**Your goal**
Give the data back exactly as it stands.

--------------------

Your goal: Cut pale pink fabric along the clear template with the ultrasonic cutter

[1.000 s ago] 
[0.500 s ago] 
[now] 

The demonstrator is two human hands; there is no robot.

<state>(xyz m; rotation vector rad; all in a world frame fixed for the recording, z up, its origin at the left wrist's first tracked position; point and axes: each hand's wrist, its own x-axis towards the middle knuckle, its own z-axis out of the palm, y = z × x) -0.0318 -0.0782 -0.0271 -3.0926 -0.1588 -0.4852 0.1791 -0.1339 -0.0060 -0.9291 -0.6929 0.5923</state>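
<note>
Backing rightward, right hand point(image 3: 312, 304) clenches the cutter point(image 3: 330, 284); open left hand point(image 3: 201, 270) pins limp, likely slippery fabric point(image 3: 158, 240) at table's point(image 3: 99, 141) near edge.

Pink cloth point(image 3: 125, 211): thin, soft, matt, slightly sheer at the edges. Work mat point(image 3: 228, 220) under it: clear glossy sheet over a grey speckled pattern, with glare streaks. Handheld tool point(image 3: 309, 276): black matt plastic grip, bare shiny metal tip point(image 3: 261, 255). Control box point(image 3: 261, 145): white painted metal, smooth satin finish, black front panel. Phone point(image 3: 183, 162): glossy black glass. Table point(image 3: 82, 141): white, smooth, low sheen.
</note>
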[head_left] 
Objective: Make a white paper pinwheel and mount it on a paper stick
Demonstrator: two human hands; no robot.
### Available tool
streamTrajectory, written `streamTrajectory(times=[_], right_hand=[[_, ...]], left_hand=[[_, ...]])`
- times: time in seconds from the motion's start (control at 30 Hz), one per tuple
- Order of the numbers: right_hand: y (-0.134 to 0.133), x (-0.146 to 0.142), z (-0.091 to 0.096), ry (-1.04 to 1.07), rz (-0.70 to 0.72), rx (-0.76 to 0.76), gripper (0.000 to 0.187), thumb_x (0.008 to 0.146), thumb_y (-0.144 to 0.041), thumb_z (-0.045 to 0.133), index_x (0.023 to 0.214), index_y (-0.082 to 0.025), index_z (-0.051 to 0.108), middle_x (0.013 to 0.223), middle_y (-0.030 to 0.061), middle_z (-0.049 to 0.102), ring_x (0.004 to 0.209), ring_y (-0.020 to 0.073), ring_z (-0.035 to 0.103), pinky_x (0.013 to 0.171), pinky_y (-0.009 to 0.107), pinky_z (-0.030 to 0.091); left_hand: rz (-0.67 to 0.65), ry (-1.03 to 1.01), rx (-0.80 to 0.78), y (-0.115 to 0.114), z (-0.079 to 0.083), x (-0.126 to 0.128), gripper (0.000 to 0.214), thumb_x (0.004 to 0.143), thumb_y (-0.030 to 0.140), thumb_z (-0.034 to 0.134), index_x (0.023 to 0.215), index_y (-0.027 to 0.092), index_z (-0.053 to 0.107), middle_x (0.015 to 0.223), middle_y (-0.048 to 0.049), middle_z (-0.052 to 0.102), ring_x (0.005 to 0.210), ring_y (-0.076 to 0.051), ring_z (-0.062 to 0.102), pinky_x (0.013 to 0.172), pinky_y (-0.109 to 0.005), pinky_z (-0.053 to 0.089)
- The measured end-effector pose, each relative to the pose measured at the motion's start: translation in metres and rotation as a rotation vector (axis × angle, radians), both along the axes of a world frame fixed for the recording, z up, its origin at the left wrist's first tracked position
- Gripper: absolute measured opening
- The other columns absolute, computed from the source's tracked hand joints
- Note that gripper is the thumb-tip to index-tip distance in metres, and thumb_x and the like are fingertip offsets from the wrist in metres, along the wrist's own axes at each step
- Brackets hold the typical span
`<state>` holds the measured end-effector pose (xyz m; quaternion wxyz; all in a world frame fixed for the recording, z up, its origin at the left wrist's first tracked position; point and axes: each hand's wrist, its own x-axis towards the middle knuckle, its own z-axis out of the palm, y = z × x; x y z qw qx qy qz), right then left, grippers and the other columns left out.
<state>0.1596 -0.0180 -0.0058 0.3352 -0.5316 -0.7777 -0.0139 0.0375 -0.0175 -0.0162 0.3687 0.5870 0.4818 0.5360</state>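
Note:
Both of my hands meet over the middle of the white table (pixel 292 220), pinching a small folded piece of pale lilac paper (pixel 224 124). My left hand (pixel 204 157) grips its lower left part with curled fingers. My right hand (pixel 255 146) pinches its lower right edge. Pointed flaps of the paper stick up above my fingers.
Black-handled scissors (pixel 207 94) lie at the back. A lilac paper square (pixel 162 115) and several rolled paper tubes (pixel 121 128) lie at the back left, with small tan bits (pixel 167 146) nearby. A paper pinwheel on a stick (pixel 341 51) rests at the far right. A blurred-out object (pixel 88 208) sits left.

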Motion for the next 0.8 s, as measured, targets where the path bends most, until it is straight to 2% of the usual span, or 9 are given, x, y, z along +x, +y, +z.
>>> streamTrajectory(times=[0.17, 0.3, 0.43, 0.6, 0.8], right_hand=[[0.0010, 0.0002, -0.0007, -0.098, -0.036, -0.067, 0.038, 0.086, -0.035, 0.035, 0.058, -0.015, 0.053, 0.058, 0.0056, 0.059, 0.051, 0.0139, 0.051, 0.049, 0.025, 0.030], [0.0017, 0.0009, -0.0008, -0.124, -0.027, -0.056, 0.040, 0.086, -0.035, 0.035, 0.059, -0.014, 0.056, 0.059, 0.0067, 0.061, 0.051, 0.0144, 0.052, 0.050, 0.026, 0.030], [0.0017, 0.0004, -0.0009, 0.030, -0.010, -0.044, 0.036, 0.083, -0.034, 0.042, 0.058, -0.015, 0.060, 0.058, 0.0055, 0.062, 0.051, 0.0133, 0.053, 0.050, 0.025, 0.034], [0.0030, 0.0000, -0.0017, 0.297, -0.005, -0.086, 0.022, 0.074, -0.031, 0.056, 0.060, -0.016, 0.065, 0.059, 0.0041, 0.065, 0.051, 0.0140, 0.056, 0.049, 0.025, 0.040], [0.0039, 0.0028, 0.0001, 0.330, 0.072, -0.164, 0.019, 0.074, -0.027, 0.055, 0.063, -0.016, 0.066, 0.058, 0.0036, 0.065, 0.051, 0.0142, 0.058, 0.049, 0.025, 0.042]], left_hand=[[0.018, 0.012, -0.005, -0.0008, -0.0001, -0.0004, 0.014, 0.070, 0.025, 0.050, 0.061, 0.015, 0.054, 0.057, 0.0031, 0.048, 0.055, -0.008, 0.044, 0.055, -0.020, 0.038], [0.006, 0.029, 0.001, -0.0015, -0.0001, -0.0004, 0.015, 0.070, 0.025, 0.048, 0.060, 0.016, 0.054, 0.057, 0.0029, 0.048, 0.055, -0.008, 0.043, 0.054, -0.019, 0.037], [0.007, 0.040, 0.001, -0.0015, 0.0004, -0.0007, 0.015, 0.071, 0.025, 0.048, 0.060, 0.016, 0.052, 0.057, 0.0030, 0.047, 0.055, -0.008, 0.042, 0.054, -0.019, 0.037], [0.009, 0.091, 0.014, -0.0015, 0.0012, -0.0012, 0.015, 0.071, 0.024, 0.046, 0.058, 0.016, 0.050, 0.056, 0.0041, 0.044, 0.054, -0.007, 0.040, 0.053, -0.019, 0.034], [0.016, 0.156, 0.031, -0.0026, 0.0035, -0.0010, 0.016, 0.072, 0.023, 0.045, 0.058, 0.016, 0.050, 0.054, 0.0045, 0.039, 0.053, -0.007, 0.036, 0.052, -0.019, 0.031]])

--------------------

**Result**
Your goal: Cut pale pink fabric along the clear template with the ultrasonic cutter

[1.000 s ago] 
[0.500 s ago] 
[now] 

The demonstrator is two human hands; there is no robot.

<state>(xyz m; rotation vector rad; all in a world frame fixed for the recording, z up, its origin at the left wrist's first tracked position; point and axes: each hand's wrist, its own x-axis towards the middle knuckle, its own z-axis out of the palm, y = z × x) -0.0318 -0.0782 -0.0271 -3.0926 -0.1588 -0.4852 0.1791 -0.1339 -0.0060 -0.9291 -0.6929 0.5923</state>
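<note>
Backing rightward, right hand point(image 3: 312, 304) clenches the cutter point(image 3: 330, 284); open left hand point(image 3: 201, 270) pins limp, likely slippery fabric point(image 3: 158, 240) at table's point(image 3: 99, 141) near edge.

Pink cloth point(image 3: 125, 211): thin, soft, matt, slightly sheer at the edges. Work mat point(image 3: 228, 220) under it: clear glossy sheet over a grey speckled pattern, with glare streaks. Handheld tool point(image 3: 309, 276): black matt plastic grip, bare shiny metal tip point(image 3: 261, 255). Control box point(image 3: 261, 145): white painted metal, smooth satin finish, black front panel. Phone point(image 3: 183, 162): glossy black glass. Table point(image 3: 82, 141): white, smooth, low sheen.
</note>
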[head_left] 
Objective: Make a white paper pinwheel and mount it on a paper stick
Demonstrator: two human hands; no robot.
### Available tool
streamTrajectory, written `streamTrajectory(times=[_], right_hand=[[_, ...]], left_hand=[[_, ...]])`
- times: time in seconds from the motion's start (control at 30 Hz), one per tuple
- Order of the numbers: right_hand: y (-0.134 to 0.133), x (-0.146 to 0.142), z (-0.091 to 0.096), ry (-1.04 to 1.07), rz (-0.70 to 0.72), rx (-0.76 to 0.76), gripper (0.000 to 0.187), thumb_x (0.008 to 0.146), thumb_y (-0.144 to 0.041), thumb_z (-0.045 to 0.133), index_x (0.023 to 0.214), index_y (-0.082 to 0.025), index_z (-0.051 to 0.108), middle_x (0.013 to 0.223), middle_y (-0.030 to 0.061), middle_z (-0.049 to 0.102), ring_x (0.004 to 0.209), ring_y (-0.020 to 0.073), ring_z (-0.035 to 0.103), pinky_x (0.013 to 0.171), pinky_y (-0.009 to 0.107), pinky_z (-0.030 to 0.091); left_hand: rz (-0.67 to 0.65), ry (-1.03 to 1.01), rx (-0.80 to 0.78), y (-0.115 to 0.114), z (-0.079 to 0.083), x (-0.126 to 0.128), gripper (0.000 to 0.214), thumb_x (0.004 to 0.143), thumb_y (-0.030 to 0.140), thumb_z (-0.034 to 0.134), index_x (0.023 to 0.215), index_y (-0.027 to 0.092), index_z (-0.053 to 0.107), middle_x (0.015 to 0.223), middle_y (-0.048 to 0.049), middle_z (-0.052 to 0.102), ring_x (0.005 to 0.210), ring_y (-0.076 to 0.051), ring_z (-0.062 to 0.102), pinky_x (0.013 to 0.172), pinky_y (-0.109 to 0.005), pinky_z (-0.053 to 0.089)
- The measured end-effector pose, each relative to the pose measured at the motion's start: translation in metres and rotation as a rotation vector (axis × angle, radians), both along the axes of a world frame fixed for the recording, z up, its origin at the left wrist's first tracked position
- Gripper: absolute measured opening
- The other columns absolute, computed from the source's tracked hand joints
- Note that gripper is the thumb-tip to index-tip distance in metres, and thumb_x and the like are fingertip offsets from the wrist in metres, along the wrist's own axes at each step
- Brackets hold the typical span
`<state>` holds the measured end-effector pose (xyz m; quaternion wxyz; all in a world frame fixed for the recording, z up, its origin at the left wrist's first tracked position; point and axes: each hand's wrist, its own x-axis towards the middle knuckle, its own z-axis out of the palm, y = z × x; x y z qw qx qy qz), right then left, grippers and the other columns left out.
<state>0.1596 -0.0180 -0.0058 0.3352 -0.5316 -0.7777 -0.0139 0.0375 -0.0175 -0.0162 0.3687 0.5870 0.4818 0.5360</state>
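Note:
Both of my hands meet over the middle of the white table (pixel 292 220), pinching a small folded piece of pale lilac paper (pixel 224 124). My left hand (pixel 204 157) grips its lower left part with curled fingers. My right hand (pixel 255 146) pinches its lower right edge. Pointed flaps of the paper stick up above my fingers.
Black-handled scissors (pixel 207 94) lie at the back. A lilac paper square (pixel 162 115) and several rolled paper tubes (pixel 121 128) lie at the back left, with small tan bits (pixel 167 146) nearby. A paper pinwheel on a stick (pixel 341 51) rests at the far right. A blurred-out object (pixel 88 208) sits left.
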
Motion for the next 0.8 s, as measured, targets where the path bends most, until it is straight to 2% of the usual span, or 9 are given, x, y, z along +x, +y, +z.
>>> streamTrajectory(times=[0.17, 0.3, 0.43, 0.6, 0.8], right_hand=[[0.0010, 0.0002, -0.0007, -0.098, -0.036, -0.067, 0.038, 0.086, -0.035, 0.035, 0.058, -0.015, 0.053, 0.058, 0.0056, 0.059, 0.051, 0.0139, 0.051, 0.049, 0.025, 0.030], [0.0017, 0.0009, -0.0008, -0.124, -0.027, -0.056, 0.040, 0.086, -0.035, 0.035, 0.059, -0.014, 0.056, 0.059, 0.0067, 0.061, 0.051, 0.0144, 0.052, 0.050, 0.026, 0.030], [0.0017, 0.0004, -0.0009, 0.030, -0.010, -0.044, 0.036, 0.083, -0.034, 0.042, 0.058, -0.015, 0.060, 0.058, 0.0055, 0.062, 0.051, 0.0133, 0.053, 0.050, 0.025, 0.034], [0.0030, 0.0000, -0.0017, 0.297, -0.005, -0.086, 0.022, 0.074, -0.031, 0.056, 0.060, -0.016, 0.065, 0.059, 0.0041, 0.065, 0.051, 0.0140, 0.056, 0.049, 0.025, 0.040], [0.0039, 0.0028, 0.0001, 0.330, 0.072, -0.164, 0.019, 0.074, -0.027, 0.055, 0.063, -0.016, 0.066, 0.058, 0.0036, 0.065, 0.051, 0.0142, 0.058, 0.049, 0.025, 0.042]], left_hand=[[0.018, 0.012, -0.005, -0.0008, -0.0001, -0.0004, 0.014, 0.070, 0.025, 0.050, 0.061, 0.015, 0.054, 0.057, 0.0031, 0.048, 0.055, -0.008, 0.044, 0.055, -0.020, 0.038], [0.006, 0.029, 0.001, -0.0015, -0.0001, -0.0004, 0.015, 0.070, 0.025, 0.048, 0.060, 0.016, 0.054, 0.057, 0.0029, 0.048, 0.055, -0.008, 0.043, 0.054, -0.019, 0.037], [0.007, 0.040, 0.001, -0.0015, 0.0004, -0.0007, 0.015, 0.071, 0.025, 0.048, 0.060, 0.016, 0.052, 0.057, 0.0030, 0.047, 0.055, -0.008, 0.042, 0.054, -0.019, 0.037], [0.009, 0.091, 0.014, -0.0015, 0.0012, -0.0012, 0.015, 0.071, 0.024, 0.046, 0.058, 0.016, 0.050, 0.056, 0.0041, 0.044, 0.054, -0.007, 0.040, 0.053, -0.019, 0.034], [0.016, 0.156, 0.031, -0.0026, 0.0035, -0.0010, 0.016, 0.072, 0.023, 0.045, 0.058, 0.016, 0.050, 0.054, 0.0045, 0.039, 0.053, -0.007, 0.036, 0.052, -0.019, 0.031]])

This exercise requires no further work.